One of the reasons Tracey Scott Wilson's 2003 drama The Story is so satisfying is that she sets off a dramatic bomb, and just as we reach detonation, the play is over.
One of the key elements of good play writing is knowing when you've rattled your audience enough and it's time to step away.
A co-production of the SF Playhouse and the Lorraine Hansberry Theatre, The Story is a mere 75 minutes long, but playwright Wilson (currently represented in New York with the well-received The Good Negro) crams decades of civil rights action, unrest and unease into a play that also offers insight into why newspapers were in trouble long before the current economic crisis had doomed them to certain extinction.
Director Margo Hall knows that speed is of the essence here, and not a moment is wasted in the telling of Wilson's tale, which is inspired by the story of Janet Cooke, a Washington Post writer in the early '80s who won a Pulitzer Prize for a story she had, in large part, fabricated.
Wilson wants to know why an intelligent, ambitious woman like Cooke, here known as Yvonne Robinson (Ryan Peters) would pile lie up on lie in building a career in print journalism. Could it be that as a black woman, she felt she had to do whatever it took to convince people she was a viable reporter worthy of covering stories beyond the opening of a new community center in a primarily black neighborhood?
Or could it be the woman, after years of living her lies, could barely distinguish reality from the falsehoods?
Whatever, Wilson doesn't offer any conclusions or pop psychology analysis. What she does is pile on the complications.

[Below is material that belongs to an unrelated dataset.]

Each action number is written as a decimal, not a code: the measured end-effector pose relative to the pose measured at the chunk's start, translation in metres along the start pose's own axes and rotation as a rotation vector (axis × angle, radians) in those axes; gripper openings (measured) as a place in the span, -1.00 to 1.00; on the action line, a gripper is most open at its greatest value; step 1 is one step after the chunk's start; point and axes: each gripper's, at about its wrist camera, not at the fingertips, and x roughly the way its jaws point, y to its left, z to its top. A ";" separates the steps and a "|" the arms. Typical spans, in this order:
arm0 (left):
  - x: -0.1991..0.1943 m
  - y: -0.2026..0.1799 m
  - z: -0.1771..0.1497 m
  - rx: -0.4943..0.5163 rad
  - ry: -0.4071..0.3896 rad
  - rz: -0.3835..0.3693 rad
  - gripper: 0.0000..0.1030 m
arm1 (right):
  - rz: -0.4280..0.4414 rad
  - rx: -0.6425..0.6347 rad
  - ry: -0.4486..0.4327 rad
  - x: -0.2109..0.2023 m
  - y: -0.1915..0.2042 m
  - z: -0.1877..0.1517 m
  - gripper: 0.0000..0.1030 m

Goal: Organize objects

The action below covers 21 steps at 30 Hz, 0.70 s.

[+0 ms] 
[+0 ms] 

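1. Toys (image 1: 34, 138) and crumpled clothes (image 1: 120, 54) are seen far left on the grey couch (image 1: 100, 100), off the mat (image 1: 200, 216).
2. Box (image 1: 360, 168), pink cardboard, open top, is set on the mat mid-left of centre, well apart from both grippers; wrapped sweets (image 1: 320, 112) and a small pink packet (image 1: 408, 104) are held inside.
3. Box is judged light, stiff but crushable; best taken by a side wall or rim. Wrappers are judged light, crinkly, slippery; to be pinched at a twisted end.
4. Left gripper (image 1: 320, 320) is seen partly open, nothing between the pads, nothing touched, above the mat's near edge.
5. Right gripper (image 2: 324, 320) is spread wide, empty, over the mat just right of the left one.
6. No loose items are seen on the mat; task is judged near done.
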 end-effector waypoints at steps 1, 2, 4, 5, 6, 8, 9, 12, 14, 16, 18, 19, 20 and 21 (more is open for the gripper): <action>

Yvonne is the new kid at a large metropolitan newspaper called The Daily. She's aiming for the Metro department, where her blueblood boyfriend (Craig Marker) presides as editor. Instead, she's relegated to the Outlook section, a community-minded department looking for positive stories to tell in the African-American community. The embittered Outlook editor, Pat (Halili Knox), has fought long and hard to integrate the newspaper to her liking. Her star reporter, Neil (Dwight Huntsman), takes an instant dislike to Yvonne, to her naked ambition, to her seeming denial of her cultural roots and to her sloppiness as a journalist.
For all her crankiness, Pat is the only character who seems to value the power of words and, consequently, the responsibility to execute journalistic responsibilities with care and precision. Were she working in the real world of journalism, she'd probably be unemployed.
Hall's expert production clips along with help from set designer Lisa Clark's sliding panels and Cy K. Eaton's slick lighting design.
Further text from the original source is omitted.